Чую, как рота поднимается и бежит за мной. А впереди катится сплошная стена взлетающей в небо земли. Артобстрел не может быть длинным. Нет тут рядом железной дороги. На полуторках не навозишься. Тем более конными подводами. Ну вот!
– Ура! – кричу, выпрямляюсь и бегу в полный рост и со всей скоростью, какую могу выдать на этой лунной поверхности в этих ватных штанах, утянутых белыми маскировочными штанами-чехлами. Мне надо выиграть дистанцию. Пока немцы не повылезали из своих нор. Потом страшнее будет.
Укол в копчик. Падаю, перекатываюсь. Не слышу – свистят пули или нет? В ушах – два кило ваты после артподготовки.
Ползу в воронку. Есть! Укрылся! Только скатился, на меня, с матами – два тела. Барахтаемся втроём. Разобрались, где чьи ноги-руки. Наконец.
– Ты совсем безумен, Дед! – кричит мне боец из нового пополнения. Глаза его горят лихорадочным огнём. Горячка боя, жар адреналина. Это и хорошо, и плохо. Адреналин выжигает страх и болевой шок, но и из головы вышибает критический взгляд и логику. К адреналину надо привыкать. Плохая привычка. Как наркотическая зависимость.
– В век безумия – иди за психом! – кричу ему в ответ.
Смеются, толкают меня в плечо. Один из них пытается выглянуть. Не останавливаю – вдруг везучий? Везучий. Успевает спрятаться.
Растеряны. Жду. Сколько бы я «пас» потенциально опасное место, когда рядом столько же других опасных мест? Жду.
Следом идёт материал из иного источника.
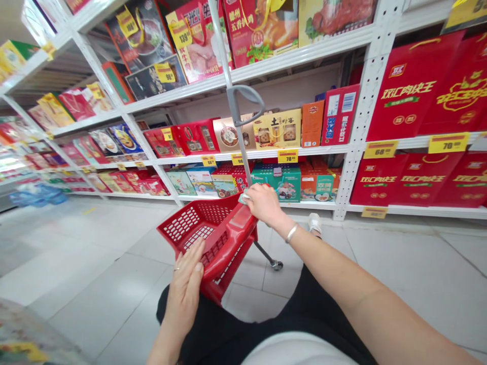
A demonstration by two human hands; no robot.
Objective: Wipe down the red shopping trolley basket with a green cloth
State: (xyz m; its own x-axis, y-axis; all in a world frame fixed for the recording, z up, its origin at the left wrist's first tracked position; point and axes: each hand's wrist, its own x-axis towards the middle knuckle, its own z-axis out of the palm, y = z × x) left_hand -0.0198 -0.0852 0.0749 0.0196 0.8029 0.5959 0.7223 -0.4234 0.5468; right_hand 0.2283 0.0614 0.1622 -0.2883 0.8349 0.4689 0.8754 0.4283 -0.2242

Толкаю этого крикливого, показываю, куда бежать, оттопыриваю пальцы, сгруппировываюсь, загибаю пальцы один за другим, вскакиваю, бегу. Пока бежал прошлый раз к этой воронке, я уже пунктирно наметил себе путь. Падаю в следующее укрытие. Эти двое рядом. Они мне помеха. Три бойца более приоритетная цель, чем один. Но не посылать же их? Война – командный вид спорта. Может, и сгодятся на что.
Не высовывая головы, протягиваю руку, хватаю за ремень менее удачливого бойца, что лежал перед воронкой, тяну к себе. Подтянул, нащупал шею – пульса нет. Жаль. Тогда будешь бруствером. Выглядываю. Вот они! Сверкает огненной гвоздикой пулемёт. Лицо под горшком шлема в окантовке какого-то платка. Второй номер – спиной к нам, полулёжа, направляет ленту в питатель. Неспешно выставляю винтовку, кладу ствол на откинутую руку бойца, вижу, что пальцы его ещё подрагивают. А пульса нет. Прочь из головы! Грудь и голова пулемётчика целиком в прицеле. У меня одиночный огонь. Один раз нажал на спуск – один выстрел. Винтовка автоматическая. Стреляю одиночными, как из пулемёта. И зря. Только первая пуля попадает. И то в руку. Остальные две вообще чёрте где! Отдача адская. Винтовка подпрыгивает и лягается, как кобыла. Не надо так часто стрелять. Надо «досводиться».